* _What the task asks_: Transcribe exactly the lines from the one holding "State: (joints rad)" to the end of the data below, including both of those lines and no others.

* _Dataset content_:
━━━━━━━━

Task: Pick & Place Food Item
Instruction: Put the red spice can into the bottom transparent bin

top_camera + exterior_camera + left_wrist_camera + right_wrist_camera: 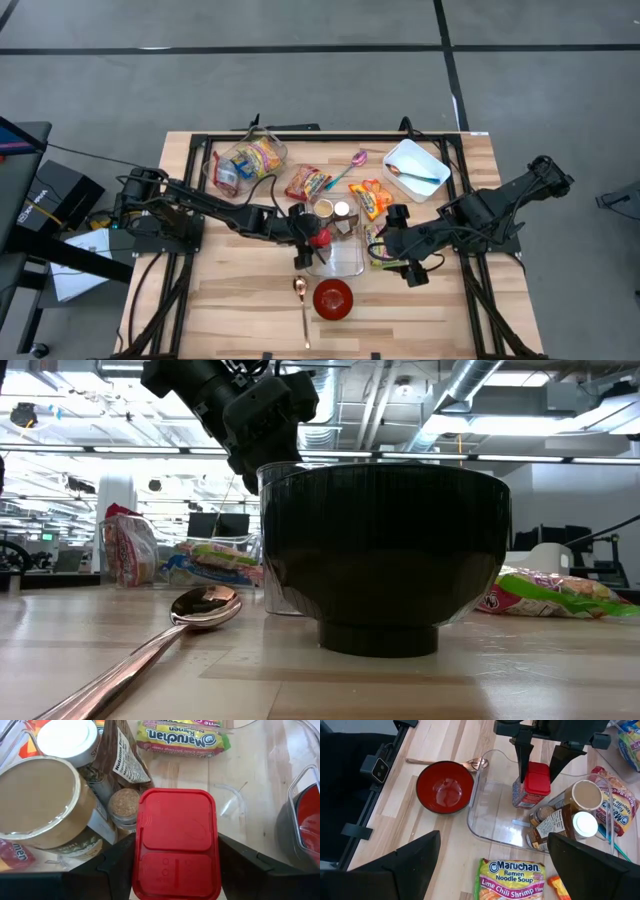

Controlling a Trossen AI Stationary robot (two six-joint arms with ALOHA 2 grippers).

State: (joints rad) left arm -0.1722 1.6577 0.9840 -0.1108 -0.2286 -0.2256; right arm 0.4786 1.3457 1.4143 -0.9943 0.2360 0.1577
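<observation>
Two robot arms met over a clear tray [485,827]: the left gripper [538,757] grasped a red-capped container [534,785], the right gripper [410,262] gaped beside it.

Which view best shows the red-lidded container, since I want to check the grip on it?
The left wrist view: the red-lidded container fills the frame between the left claw fingers. The right wrist view shows it upright in the clear bin, fingers either side. The high view shows a small red spot; the low view hides it behind the bowl.
</observation>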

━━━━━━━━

* _Written response_:
State: (joints rad) left arm -0.1722 1.6577 0.9840 -0.1108 -0.2286 -0.2256; right arm 0.4786 1.3457 1.4143 -0.9943 0.2360 0.1577
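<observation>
Two robot arms met over a clear tray [485,827]: the left gripper [538,757] grasped a red-capped container [534,785], the right gripper [410,262] gaped beside it.

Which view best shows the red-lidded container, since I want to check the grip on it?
The left wrist view: the red-lidded container fills the frame between the left claw fingers. The right wrist view shows it upright in the clear bin, fingers either side. The high view shows a small red spot; the low view hides it behind the bowl.
</observation>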

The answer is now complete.